WHAT IS NEEDED: Show all the lines in the data below that include the word "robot".

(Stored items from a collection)
BEGIN

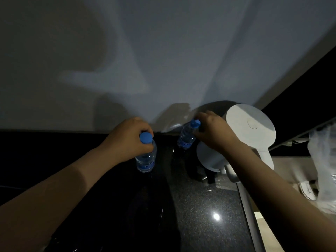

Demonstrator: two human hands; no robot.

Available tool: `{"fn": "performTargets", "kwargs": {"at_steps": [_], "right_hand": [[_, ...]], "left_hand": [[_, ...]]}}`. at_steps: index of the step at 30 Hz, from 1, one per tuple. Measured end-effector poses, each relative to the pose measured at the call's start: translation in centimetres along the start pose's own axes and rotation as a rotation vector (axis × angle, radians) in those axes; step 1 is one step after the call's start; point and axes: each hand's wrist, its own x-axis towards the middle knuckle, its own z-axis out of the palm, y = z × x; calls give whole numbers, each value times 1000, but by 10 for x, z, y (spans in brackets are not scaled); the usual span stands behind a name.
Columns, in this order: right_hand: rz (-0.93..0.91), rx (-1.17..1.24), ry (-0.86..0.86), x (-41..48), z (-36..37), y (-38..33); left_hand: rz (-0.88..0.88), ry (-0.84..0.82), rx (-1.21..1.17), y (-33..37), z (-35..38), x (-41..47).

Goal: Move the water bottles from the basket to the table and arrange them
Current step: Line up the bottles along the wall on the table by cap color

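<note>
Dim room, with a pale wall (163, 51) behind, crossed by soft grey shadows. Below it, a dark speckled stone tabletop (209, 197), glossy, with one bright spot of reflected light near the front edge.

Left hand (127, 140) over the left bottle (146, 160), reaching in from the lower left on a bare forearm. Fingers (143, 130) curled round the neck just under the blue cap (145, 137), gripping from above. Clear bottle, upright, with a blue label low on the body and its base down at the tabletop. Cannot tell whether resting there or just clear of it.

Right hand (212, 131) further back, by the wall, on the right bottle (186, 137). Fingers (203, 115) wrapped round the top, beside its own blue cap (195, 123). Bottle tilted, top leaning to the right, base close over the tabletop near the wall. Contact unclear here too. The two bottles apart, a strip of dark tabletop between them.

Just right of the right hand, a white kettle (251, 128) with a round lid, partly hidden by the wrist. At the far right edge, crumpled clear plastic (323, 160), blurred.
</note>
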Motion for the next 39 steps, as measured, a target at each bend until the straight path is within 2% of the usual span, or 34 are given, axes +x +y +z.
{"fn": "performTargets", "kwargs": {"at_steps": [9,18,39], "right_hand": [[58,34,-151,-67,18,3],[142,157,-208,-103,51,16],[187,213,-208,-103,62,24]], "left_hand": [[132,0,67,16,11,40],[200,5,96,34,20,90],[216,-72,132,43,33,112]]}}
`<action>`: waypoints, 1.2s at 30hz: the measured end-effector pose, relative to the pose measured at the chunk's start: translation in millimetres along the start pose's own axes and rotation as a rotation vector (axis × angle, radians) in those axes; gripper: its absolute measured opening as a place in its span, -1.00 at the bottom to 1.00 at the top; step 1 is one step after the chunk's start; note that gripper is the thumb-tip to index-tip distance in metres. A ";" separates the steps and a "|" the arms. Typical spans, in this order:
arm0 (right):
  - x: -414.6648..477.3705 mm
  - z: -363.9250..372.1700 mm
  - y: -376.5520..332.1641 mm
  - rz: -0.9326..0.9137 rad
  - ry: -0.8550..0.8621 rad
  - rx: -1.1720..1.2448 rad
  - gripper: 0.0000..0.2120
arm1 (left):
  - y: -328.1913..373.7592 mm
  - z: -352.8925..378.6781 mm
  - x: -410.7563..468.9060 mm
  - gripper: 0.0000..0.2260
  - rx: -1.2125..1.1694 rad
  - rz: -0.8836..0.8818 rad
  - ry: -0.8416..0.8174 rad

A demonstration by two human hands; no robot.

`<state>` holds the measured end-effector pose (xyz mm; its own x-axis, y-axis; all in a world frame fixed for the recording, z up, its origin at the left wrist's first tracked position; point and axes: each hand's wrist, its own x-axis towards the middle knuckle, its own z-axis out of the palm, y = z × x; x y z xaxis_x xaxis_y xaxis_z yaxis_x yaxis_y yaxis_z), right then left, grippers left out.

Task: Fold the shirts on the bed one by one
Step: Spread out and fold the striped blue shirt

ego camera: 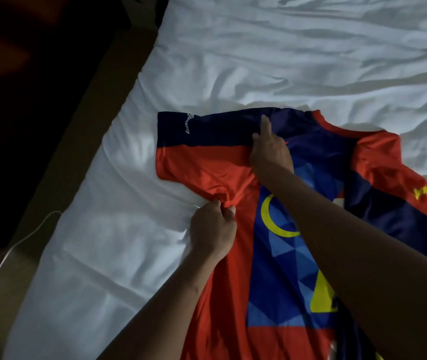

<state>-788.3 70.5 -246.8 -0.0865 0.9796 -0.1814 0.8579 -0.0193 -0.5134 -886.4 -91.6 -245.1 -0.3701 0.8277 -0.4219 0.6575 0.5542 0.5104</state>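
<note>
l hand (213,227) pinches shirt (207,165), r hand (269,149) presses.

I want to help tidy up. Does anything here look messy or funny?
Nothing is torn or spilled. The shirt bunches into creases where the left hand pinches it, while the right hand presses its shoulder. The white sheet is rumpled, and a white cable trails beside it.

Head cam, close, angled down over bed (207,48).
</note>
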 end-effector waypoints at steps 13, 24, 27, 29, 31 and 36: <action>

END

TASK RESULT:
Demonstrator: two human hands; no robot.
A demonstration by two human hands; no robot.

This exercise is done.